Widespread Psychological Pain

The trauma from the pandemic has not been limited to those who have contracted COVID-19. It has affected many others who have lost loved ones or been hurt by the economic and psychological effects of the pandemic lock-downs.

“The pandemic has had a significant effect on people’s mental health, with 51% of women and 34% of men saying that worry or stress related to the pandemic has affected their mental health,” according to a KFF report on its recent polling.

While most of those surveyed by KFF said that the pandemic’s effect on their mental health has “been moderate or minor,” 21% of women and 17% of men indicated that they’ve felt a “major impact on their mental health.”

The demand for health care in the COVID-19 era has been high, KFF noted, and will likely remain high “as people begin to process the trauma and loss they have experienced over the past year.”

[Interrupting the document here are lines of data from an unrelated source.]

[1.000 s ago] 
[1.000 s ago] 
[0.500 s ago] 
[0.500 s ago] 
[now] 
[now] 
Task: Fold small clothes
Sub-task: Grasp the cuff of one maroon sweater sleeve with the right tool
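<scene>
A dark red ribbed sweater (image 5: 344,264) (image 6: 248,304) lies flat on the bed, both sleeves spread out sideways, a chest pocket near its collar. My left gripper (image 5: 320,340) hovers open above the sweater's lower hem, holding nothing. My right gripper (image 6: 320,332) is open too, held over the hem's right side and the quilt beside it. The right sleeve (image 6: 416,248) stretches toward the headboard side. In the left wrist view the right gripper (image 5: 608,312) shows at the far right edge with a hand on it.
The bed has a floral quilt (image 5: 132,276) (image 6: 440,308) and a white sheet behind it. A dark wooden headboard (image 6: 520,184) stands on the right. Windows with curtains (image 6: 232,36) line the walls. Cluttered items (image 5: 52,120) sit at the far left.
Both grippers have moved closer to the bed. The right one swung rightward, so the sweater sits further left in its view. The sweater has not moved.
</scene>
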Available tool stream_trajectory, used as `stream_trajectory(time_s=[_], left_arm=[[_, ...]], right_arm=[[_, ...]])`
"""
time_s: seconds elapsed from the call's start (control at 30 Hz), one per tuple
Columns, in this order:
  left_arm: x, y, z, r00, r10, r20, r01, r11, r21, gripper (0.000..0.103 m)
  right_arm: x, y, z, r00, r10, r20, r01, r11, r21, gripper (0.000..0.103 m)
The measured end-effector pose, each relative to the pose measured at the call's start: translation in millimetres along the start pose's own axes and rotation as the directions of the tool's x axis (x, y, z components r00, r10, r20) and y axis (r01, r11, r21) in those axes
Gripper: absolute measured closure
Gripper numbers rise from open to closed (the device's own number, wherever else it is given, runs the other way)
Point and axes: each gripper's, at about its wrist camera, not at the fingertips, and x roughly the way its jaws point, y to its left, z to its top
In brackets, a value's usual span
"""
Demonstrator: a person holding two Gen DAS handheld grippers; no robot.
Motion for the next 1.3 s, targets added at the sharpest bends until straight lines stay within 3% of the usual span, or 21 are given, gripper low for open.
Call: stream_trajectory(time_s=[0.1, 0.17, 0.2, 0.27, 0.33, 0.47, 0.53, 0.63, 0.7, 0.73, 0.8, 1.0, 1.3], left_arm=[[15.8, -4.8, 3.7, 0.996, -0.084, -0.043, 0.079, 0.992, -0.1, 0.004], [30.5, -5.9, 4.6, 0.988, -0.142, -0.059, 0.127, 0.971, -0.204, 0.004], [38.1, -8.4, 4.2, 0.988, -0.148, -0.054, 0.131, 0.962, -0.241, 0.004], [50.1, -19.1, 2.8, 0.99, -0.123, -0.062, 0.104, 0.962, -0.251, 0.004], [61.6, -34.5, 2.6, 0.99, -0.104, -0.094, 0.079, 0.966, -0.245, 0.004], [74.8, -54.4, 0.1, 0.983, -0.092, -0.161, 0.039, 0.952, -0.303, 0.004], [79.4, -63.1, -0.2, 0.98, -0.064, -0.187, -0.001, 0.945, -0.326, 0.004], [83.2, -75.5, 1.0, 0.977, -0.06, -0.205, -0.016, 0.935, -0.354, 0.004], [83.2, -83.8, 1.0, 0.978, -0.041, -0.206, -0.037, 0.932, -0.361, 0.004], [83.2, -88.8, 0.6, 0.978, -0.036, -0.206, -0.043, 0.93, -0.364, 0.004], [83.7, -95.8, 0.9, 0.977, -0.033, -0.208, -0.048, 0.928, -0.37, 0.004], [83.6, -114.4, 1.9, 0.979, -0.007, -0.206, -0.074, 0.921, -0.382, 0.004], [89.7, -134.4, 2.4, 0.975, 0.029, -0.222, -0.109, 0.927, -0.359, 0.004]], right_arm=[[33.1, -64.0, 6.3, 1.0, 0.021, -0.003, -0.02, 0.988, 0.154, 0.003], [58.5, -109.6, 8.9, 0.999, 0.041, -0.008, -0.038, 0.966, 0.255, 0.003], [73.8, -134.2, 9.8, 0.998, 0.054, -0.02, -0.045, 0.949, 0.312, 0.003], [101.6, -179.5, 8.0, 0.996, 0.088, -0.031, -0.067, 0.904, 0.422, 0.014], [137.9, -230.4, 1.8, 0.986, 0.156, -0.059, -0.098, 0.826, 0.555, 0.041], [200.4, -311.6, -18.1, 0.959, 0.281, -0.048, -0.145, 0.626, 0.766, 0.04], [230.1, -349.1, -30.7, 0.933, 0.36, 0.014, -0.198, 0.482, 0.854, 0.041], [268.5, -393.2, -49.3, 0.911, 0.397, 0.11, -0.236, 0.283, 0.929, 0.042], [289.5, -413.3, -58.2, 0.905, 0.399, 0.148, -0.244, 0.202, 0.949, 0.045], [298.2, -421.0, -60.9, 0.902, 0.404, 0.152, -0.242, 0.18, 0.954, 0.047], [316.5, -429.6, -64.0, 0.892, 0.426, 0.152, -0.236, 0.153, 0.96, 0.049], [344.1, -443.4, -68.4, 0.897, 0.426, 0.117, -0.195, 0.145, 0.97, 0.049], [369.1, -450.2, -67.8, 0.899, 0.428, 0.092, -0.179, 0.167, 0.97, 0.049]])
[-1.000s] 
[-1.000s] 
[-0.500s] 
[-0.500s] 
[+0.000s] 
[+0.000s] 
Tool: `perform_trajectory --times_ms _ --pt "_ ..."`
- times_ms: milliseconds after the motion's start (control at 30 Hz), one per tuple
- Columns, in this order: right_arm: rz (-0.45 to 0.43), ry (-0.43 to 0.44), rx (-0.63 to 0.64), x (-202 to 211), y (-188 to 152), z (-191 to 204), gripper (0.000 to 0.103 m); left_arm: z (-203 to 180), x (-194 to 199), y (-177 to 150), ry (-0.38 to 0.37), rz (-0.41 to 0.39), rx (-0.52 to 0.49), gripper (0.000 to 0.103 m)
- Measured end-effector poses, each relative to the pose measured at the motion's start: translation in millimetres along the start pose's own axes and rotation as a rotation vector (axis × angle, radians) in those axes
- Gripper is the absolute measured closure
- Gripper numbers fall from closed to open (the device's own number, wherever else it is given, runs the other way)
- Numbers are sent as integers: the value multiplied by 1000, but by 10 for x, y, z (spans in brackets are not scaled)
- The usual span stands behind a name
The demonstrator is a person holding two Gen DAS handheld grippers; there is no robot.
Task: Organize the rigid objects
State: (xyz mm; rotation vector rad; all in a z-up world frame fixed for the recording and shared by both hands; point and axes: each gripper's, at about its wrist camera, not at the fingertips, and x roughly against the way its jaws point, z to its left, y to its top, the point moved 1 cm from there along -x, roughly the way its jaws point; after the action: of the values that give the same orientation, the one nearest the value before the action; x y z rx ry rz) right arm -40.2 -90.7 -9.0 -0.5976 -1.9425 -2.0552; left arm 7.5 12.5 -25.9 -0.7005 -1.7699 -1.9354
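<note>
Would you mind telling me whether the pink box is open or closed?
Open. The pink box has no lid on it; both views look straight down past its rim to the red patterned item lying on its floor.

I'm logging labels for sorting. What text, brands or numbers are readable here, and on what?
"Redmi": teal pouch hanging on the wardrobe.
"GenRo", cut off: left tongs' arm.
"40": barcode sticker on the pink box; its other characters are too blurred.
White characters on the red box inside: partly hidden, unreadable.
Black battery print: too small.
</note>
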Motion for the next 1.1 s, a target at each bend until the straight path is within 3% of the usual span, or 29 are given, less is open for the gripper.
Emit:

These challenges are compounded for residents with low incomes, particularly for those who were already grappling with mental health conditions before the pandemic erupted, according to a recent CHCF report, “Listening to Californians with Low Incomes.”

The isolation of pandemic lock-downs triggered a painful cycle, as journalist Rob Waters noted in a recent CHCF Blog post about the report. Waters highlighted the experience of one respondent, a 24-year-old Latinx resident of California’s Central Coast who said “it’s not just regular stress — it starts to deviate into mental health stress.” For someone like them, who already had mental health issues, “it’s a double whammy,” the person said. The isolation and loneliness of the pandemic added to “the mental health disease that’s already there, just waiting to be fed.”

As Waters reported, California is considering several possibilities for improving mental health care in the state, in part by drawing on funds from the federal government’s pandemic relief package earlier this year.